L’athéisme ne peut donc être considéré comme une opposition sérieuse aux métaphysiques croyantes. Non seulement l’athée ne démontre pas l’inexistence de Dieu, mais beaucoup plus gênant : il ne nous montre pas comment l’univers pourrait être ce qu’il est comme il est, sans Dieu. C’est pourtant le minimum qu’on serait en droit d’attendre de la part d’un interlocuteur non croyant ! Qu’il nous explique comment l’univers peut exister et évoluer comme il le fait sans Dieu ; qu’il remplace l’explication « Dieu » par une autre explication, au moins aussi satisfaisante sur le plan rationnel ! Il ne suffit pas de rejeter en bloc un système de pensée en le jugeant – hâtivement – non valide ; il faut encore proposer un autre système de pensée plus satisfaisant. C’est bien là le moindre. Détruire, tout le monde sait le faire. Mais rebâtir sur les ruines que l’on a soi-même provoquées, c’est une autre paire de manche ! Or, si les athées excellent dans l’art de chercher à détruire toute croyance religieuse, force est de constater qu’ils sont dans l’incapacité de proposer la moindre explication alternative à l’être du monde – sauf à verser dans le panthéisme ou dans l’irrationalisme.

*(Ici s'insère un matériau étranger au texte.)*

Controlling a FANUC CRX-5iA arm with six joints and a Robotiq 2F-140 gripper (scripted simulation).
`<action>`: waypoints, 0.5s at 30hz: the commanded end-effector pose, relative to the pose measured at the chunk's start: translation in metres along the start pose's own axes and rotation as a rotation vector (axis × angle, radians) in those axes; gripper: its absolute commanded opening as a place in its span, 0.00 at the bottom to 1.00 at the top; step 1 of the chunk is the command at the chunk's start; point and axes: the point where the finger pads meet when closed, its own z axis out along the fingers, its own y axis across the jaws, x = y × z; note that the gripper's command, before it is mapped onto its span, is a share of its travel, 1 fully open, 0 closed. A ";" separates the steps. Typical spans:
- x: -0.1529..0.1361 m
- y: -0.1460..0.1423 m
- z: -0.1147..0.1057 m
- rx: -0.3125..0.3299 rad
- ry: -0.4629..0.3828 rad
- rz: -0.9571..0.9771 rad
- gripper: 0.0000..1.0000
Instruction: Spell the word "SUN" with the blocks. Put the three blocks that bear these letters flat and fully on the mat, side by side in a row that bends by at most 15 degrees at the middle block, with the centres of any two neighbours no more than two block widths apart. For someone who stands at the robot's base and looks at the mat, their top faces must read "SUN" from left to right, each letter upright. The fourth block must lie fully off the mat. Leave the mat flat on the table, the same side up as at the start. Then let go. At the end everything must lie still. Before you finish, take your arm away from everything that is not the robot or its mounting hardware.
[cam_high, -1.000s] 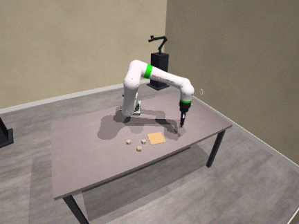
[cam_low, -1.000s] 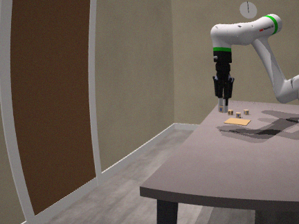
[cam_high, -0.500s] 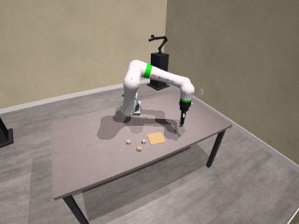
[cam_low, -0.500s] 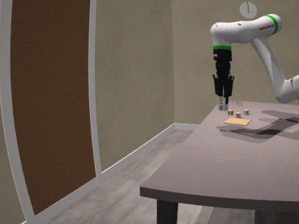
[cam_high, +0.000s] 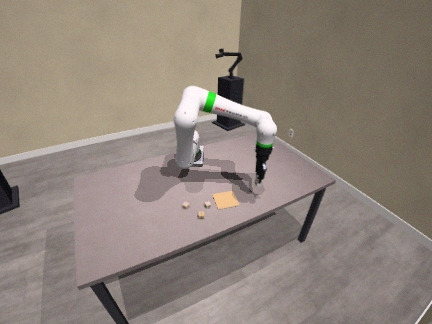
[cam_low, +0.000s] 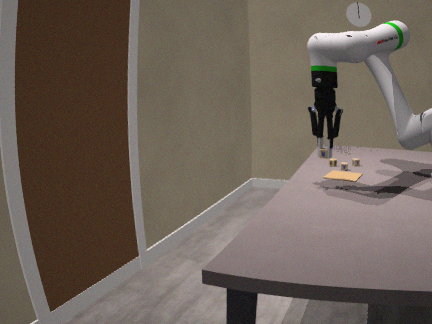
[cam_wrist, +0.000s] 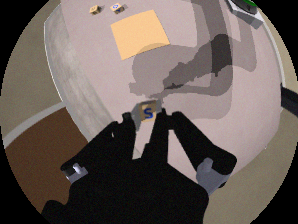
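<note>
My gripper (cam_high: 258, 183) (cam_low: 324, 149) (cam_wrist: 149, 108) is shut on the S block (cam_low: 323, 153) (cam_wrist: 148, 114). The blue S shows in the wrist view. The block is held above the table, to the right of the mat (cam_high: 225, 200) (cam_low: 343, 176) (cam_wrist: 140, 36) in the top view. The orange mat lies flat with no block on it. One block (cam_high: 207, 204) (cam_low: 344, 166) (cam_wrist: 117, 8) stands just beside the mat. A second block (cam_high: 201, 215) (cam_low: 333, 162) (cam_wrist: 95, 9) is nearer the front edge. A third block (cam_high: 186, 205) (cam_low: 355, 162) is farther left in the top view. Their letters are unreadable.
The table (cam_high: 120, 215) (cam_low: 320, 240) carries the mat and loose blocks. Its front edge runs near the gripper's side of the mat. The arm's base (cam_high: 199, 156) (cam_wrist: 245, 11) stands at the back of the table. Arm shadows fall beside the mat.
</note>
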 end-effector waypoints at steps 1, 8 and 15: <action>0.011 0.000 -0.002 -0.005 -0.004 -0.139 0.16; 0.025 -0.001 -0.003 -0.005 -0.005 -0.314 0.16; 0.041 0.000 -0.004 -0.005 -0.005 -0.503 0.16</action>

L’athéisme n’existe donc pas sur le plan philosophique. Il a peut-être l’apparence de la philosophie – mais il n’en a pas la réalité, puisqu’un système philosophique, pour être valide, doit fournir à la raison humaine une réponse satisfaisante à l’être du monde – qui est la première des questions métaphysiques, celle dont tout le reste découle ! En rejetant la doctrine de la Création – au nom d’un athéisme radical arbitrairement proclamé – les philosophes matérialistes privent l’univers de toute raison d’être. Et comme l’univers n’a pas de raison d’être du tout, il devrait, pour bien faire, ne pas exister, pourtant le problème, c’est qu’il existe !
Conclusion
Dire qu’il n’y a pas de Dieu revient à dire que l’univers possède les caractères de la divinité. Mais alors, si les mots ont un sens, nous ne sommes plus dans l’athéisme ; nous sommes dans le panthéisme. C’est donc aux athées de nous expliquer comment ce qui est contingent, mortel, dépendant a pu se donner l’existence ? Par quelle manière magique un être qui ne détient son être que d’un autre, et il en va pour les êtres vivants comme pour l’univers dans son ensemble, a-t-il bien pu se donner la vie à lui-même ? L’athéisme n’a donc aucun sens, et sa pseudo-rationnalité est une totale illusion.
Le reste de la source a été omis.